К предыдущему
Отсюда кстати напрашивается нехитрое наблюдение: Россия обречена навеки.
Если Иван Грозный не оказал на Европу никакого влияния (за вычетом пары строк в Зимней сказке), то уже начиная с классического периода России в этой схеме отводится малоприглядная роль панголинов в эволюции коронавируса, промежуточного резервуара, в котором недофальсифицированная -- уже нефункциональная, но ещё не вполне вредоносная -- эпистема, по крайней мере в своём политическом проявлении, отстаивается, чтобы потом переметнуться обратно в Европу, достигая при этом высшего градуса зловония. На Петра I, идиотскую макаку Кольбера, возводил взоры Вольтер, лопоча что-то про недалёкость Карла XII, задумавшего сокрушить империю в момент её зарождения; про Ленина и Путина всё ещё более ясно.
Этим объясняется и живучесть россики как жанра: если у Маржерета это просто путешествие в экзотическую страну, более-менее чисто развлекательное, то у Кюстина, Кёстлера или Кеннана там обнаруживаются новые измерения. Впрочем это всё же не сам жанр, а его гальванизация, потому что у просветителей единственный кажется образец россики это путешествие д'Отроша в Тобольск, тоже нимало не философское. У Дефо есть кажется немного про Василия Голицына (я впрочем не читал), но только среди всего прочего: это лишь подчёркивает ещё невычлененность России из ряда других варварских стран. Но надо понимать, что в XVIII веке и литературы в привычном нам понимании ещё не сложилось. С другой стороны, в наши дни россика (ютуб-ролики с видеорегистраторов и тиктоки с Цоем) также развлекательная. То есть высокая россика это жанр, присущий именно эпистеме Максвелла-Маркса. Это даёт ключ к пониманию явления 'великой русской литературы': та непропорциональная серьёзность, которая ей придаётся, есть производная её статуса аппендикса к Кюстину, аналогичного которому не могло быть у его эквивалента при старом режиме -- это как если бы Панглосс, воротясь из Эльдорадо, мог привезти сочинения его жителей о самих себе и присовокупить их к изданию Кандида.

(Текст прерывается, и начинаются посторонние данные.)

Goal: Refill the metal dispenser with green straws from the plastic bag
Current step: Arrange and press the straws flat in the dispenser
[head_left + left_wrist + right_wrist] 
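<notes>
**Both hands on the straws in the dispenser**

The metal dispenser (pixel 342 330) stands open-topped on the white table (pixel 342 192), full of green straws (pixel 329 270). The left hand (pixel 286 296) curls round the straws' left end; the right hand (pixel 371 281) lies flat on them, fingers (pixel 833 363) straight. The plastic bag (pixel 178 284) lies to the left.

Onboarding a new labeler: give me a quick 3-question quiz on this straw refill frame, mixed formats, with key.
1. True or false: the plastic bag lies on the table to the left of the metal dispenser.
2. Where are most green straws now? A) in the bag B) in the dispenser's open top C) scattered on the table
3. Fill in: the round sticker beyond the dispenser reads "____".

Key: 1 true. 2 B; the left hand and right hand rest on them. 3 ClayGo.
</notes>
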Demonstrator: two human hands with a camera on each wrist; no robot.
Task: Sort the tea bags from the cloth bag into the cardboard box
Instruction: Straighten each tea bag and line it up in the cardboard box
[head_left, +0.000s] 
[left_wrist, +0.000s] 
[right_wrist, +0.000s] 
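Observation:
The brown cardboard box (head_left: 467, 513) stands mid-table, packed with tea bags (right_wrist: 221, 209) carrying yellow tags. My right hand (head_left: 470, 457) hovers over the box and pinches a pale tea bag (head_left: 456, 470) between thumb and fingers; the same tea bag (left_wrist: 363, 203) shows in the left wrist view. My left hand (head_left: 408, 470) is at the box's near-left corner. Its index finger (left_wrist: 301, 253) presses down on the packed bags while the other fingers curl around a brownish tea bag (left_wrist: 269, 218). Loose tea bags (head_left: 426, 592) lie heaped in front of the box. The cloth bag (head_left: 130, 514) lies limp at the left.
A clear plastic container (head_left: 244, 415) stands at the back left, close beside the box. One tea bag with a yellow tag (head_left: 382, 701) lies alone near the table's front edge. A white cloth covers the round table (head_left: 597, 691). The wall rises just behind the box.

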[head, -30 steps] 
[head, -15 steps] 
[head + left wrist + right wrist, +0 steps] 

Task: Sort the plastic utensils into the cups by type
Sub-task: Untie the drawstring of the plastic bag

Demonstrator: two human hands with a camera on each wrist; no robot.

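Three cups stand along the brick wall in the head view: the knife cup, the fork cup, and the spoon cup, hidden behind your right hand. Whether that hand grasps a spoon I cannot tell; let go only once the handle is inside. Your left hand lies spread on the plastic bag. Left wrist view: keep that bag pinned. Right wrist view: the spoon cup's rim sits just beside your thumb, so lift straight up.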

Причём если в XVIII веке русские имели достаточно времени, чтобы оверрайднуть петровский проект и вступить в посленаполеонов мир не будучи носителями какой-то особой заразы (и в какой-то мере даже наоборот, находясь в положении, чтобы дать идею нового устройства -- картонность которой Кюстин впрочем быстро доказал), то после 1945 года панголин так и остался панголином, не таким заразным как изничтоженная летучая мышь, но всё ещё более чем. В этом свете калединская мысль о том, что вирус мог бы мутировать в этос, если бы Хрущёв велел напечатать после XX съезда 'Преданную революцию' миллионным тиражом, звучит совсем отчаянно. Но для русских любое небессмысленное действие отчаянно -- в противном случае им придётся вечно существовать как панголин за санитарным кордоном.